## Exercise instructions
If a line of the entries below includes the word "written", it counts; state the total and nothing further.

-- -- --

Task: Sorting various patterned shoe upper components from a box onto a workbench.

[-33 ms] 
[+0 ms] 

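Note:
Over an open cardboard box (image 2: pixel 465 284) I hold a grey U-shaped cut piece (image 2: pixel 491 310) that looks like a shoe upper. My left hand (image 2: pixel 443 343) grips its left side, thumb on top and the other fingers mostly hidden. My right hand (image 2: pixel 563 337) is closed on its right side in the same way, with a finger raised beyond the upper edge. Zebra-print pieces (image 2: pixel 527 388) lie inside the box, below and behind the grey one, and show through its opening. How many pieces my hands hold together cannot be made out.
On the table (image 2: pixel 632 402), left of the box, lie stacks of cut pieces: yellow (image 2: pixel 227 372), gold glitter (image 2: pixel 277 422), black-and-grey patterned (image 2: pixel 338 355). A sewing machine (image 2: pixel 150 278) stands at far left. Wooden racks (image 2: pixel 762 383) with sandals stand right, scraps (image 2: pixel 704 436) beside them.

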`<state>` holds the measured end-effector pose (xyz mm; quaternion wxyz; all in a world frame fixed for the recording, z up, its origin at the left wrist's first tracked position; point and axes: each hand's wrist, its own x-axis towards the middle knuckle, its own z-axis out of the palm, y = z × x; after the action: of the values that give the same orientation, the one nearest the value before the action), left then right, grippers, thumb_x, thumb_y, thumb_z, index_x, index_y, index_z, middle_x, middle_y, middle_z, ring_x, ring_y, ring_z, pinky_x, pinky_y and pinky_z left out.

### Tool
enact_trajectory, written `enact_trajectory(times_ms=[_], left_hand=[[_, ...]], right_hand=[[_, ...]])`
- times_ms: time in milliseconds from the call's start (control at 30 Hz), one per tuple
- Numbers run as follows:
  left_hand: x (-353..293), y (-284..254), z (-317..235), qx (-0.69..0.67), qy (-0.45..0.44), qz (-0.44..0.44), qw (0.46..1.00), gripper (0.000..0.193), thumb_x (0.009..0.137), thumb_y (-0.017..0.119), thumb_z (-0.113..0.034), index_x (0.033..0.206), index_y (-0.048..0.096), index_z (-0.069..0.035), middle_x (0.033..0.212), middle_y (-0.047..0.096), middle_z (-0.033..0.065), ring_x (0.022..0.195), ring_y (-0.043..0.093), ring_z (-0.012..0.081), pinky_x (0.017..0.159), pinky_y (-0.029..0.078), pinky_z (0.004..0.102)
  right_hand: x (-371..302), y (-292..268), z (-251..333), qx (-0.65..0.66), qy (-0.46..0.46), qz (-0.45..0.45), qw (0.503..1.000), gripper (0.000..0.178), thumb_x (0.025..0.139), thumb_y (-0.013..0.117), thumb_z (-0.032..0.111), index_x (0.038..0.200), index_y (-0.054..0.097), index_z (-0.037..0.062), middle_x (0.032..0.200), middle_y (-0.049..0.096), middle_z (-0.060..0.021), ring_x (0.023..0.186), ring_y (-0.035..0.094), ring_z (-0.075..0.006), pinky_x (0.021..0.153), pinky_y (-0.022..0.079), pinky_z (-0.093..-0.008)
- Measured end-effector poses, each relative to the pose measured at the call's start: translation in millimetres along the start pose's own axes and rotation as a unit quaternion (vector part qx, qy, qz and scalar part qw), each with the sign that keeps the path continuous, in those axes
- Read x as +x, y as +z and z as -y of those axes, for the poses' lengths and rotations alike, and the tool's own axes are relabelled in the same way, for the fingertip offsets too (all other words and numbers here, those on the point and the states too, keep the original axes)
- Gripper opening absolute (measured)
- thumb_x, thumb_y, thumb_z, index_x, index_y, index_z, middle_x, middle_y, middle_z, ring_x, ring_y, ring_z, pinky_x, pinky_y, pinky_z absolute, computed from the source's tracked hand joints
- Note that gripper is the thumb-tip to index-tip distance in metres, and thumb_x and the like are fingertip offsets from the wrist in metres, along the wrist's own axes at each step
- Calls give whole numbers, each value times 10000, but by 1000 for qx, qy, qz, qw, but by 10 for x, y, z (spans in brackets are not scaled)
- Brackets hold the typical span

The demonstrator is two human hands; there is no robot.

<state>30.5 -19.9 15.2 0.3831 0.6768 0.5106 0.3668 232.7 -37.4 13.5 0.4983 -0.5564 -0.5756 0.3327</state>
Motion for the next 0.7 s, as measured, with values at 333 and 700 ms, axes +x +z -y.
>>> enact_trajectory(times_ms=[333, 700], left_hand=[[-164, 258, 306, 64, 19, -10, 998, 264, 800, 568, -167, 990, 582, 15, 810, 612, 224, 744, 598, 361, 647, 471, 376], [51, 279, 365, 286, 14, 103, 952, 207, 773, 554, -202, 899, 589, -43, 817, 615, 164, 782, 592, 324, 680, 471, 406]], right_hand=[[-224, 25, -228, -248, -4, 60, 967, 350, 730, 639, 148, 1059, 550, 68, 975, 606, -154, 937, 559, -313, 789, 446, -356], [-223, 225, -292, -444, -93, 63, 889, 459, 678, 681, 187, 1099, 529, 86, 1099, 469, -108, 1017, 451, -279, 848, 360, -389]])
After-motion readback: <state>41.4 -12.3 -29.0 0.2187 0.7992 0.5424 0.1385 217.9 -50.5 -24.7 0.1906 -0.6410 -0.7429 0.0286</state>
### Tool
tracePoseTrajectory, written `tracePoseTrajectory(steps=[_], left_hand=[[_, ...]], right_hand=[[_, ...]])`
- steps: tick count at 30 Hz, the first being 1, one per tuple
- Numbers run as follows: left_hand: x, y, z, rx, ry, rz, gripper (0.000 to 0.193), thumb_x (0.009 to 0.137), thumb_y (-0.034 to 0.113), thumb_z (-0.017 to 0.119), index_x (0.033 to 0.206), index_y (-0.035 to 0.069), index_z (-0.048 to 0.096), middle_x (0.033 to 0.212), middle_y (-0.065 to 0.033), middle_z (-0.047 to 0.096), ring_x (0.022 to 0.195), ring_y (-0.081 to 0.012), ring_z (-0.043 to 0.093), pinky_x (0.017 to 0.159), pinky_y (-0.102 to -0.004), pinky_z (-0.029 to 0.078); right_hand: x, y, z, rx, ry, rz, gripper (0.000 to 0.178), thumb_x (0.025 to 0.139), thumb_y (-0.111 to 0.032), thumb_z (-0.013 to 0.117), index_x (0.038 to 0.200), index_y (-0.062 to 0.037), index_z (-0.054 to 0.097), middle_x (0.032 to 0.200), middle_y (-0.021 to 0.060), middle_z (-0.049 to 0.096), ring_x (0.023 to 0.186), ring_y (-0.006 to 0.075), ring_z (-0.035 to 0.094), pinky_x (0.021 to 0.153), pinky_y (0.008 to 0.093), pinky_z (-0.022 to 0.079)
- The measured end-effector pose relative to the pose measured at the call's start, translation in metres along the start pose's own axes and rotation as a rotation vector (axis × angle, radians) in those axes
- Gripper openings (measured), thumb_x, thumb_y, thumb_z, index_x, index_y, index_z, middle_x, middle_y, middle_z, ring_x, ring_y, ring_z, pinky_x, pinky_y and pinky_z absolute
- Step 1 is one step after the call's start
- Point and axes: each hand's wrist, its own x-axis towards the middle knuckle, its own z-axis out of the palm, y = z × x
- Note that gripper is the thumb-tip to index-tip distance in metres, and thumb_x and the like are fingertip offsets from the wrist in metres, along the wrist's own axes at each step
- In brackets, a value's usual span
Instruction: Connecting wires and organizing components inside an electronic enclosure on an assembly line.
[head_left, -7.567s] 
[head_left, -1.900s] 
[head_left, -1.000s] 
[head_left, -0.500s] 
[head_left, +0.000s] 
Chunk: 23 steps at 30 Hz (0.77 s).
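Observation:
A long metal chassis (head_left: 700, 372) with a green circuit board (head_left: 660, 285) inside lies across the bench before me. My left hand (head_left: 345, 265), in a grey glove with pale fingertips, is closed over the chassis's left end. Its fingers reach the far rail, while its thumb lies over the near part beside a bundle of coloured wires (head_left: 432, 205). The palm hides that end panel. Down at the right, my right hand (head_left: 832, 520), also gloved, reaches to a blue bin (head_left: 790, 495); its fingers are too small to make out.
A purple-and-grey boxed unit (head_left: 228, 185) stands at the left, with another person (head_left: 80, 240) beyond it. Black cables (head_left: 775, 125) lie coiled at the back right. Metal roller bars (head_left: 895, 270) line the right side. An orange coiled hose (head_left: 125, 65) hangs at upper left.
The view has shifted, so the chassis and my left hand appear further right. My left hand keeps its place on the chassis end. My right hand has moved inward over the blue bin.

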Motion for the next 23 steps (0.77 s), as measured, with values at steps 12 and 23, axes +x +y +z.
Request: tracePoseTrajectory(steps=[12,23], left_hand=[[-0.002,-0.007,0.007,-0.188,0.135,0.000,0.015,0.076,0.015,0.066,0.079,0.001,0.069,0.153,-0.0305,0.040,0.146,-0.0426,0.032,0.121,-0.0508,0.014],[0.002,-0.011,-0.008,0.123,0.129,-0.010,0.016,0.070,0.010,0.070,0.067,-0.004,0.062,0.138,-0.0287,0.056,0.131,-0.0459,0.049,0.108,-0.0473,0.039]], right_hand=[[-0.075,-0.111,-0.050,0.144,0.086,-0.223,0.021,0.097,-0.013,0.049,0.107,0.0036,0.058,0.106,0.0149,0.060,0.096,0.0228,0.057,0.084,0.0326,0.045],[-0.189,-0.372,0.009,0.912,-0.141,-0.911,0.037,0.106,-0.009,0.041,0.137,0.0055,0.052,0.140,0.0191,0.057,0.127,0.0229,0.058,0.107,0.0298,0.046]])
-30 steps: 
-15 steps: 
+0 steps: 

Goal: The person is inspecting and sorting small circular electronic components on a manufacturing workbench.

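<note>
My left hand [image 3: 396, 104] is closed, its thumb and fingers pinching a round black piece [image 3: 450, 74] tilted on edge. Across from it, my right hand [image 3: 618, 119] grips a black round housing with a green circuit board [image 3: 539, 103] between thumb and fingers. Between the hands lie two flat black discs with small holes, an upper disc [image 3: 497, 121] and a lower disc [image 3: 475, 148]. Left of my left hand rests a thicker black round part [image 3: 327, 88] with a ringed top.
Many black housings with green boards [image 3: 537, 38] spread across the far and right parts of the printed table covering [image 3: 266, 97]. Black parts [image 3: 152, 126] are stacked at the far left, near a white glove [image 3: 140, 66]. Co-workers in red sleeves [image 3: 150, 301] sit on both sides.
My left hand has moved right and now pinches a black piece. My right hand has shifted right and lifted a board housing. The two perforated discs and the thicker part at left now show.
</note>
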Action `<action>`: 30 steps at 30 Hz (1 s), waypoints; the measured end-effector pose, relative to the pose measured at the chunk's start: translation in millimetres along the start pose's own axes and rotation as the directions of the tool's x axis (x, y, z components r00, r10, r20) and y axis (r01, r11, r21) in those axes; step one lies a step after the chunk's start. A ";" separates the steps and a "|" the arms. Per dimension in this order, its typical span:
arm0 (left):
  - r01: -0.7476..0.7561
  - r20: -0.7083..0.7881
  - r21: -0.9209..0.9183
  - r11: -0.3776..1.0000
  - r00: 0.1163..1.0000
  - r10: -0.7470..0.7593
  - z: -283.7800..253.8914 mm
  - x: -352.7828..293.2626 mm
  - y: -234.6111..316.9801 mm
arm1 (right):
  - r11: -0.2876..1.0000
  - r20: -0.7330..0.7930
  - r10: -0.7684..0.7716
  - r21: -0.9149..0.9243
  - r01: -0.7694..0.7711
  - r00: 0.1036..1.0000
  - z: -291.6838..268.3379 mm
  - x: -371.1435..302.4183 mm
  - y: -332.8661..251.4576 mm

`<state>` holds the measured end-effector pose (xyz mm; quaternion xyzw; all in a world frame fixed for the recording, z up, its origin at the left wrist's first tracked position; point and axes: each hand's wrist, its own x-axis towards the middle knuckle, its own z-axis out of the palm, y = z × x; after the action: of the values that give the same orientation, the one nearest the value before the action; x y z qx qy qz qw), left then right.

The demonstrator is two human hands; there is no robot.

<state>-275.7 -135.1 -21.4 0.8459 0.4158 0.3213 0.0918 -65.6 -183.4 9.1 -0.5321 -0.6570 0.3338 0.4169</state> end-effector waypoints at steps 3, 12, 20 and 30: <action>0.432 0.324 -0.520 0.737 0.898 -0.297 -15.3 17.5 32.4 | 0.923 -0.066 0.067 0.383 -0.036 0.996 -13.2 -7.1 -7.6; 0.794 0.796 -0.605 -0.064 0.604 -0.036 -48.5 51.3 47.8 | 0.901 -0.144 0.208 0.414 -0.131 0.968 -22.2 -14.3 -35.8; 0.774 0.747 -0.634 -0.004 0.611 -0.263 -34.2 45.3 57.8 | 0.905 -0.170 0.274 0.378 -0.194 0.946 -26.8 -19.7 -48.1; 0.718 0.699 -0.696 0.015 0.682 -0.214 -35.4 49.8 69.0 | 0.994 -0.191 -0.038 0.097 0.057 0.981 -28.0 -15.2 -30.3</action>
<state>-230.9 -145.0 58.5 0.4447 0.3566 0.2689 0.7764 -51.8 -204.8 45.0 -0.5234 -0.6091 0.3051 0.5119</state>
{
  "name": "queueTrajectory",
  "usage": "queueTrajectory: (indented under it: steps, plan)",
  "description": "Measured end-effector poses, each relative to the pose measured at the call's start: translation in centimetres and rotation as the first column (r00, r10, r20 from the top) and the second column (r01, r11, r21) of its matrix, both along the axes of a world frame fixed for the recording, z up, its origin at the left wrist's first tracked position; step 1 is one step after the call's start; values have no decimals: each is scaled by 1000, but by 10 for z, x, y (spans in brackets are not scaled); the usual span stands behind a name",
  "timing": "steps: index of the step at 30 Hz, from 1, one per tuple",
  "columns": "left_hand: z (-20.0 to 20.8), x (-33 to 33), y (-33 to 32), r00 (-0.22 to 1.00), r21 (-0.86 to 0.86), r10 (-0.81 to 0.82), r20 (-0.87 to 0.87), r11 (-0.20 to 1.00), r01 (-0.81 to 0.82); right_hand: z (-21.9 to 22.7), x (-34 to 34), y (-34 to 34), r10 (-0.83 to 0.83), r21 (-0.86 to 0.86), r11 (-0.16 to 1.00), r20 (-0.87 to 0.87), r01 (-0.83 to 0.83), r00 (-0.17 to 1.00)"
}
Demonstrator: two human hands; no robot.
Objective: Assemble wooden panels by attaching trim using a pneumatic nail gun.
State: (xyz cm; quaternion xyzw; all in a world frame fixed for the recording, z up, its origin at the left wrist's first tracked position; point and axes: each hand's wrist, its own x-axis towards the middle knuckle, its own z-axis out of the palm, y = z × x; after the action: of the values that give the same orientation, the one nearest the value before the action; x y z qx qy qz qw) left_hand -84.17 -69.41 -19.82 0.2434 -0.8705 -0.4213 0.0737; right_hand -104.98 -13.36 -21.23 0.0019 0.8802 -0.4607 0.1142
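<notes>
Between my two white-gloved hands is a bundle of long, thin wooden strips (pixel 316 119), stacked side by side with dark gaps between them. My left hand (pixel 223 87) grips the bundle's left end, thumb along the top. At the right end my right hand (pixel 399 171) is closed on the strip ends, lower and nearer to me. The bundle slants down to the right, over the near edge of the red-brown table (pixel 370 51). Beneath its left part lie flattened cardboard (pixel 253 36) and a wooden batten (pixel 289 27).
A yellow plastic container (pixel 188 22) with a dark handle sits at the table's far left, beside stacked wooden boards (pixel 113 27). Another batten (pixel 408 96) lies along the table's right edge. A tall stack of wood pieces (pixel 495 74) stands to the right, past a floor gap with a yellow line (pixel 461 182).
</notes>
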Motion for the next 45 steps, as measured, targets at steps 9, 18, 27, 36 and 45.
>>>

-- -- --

## Solution
2